> [WHAT THE TASK ASKS]: Only a number is expected: how many lines in the data below contain the word "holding".

═══ MATERIAL TO PROCESS ═══

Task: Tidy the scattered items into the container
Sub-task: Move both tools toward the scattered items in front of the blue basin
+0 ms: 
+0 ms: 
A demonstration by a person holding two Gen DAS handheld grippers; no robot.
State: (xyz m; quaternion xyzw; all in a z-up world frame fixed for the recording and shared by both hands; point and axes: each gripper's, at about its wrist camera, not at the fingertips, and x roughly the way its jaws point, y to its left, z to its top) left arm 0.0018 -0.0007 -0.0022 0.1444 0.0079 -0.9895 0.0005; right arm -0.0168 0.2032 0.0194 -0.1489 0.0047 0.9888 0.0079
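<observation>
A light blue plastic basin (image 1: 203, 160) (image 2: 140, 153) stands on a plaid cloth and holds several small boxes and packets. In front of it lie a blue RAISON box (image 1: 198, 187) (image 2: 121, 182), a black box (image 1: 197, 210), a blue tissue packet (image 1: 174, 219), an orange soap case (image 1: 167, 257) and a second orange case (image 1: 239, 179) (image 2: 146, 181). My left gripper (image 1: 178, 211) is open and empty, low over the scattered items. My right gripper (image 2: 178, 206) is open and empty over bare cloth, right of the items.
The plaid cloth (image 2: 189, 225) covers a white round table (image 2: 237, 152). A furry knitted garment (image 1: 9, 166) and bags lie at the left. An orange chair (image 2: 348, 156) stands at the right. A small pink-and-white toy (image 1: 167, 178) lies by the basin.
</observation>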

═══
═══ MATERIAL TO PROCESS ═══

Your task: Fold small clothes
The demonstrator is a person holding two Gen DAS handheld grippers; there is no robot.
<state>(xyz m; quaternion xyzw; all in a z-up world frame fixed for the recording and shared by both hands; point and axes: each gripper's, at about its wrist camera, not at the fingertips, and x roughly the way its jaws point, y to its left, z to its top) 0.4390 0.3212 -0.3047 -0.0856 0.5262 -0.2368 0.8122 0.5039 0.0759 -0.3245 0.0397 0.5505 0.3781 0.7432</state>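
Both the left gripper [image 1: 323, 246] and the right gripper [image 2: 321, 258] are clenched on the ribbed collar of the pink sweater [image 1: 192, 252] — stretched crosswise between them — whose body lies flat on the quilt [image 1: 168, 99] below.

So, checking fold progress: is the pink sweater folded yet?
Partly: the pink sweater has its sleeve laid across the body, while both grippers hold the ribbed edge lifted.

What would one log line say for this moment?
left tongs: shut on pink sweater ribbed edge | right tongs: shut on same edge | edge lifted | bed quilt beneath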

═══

> [COMPLETED TASK]: 2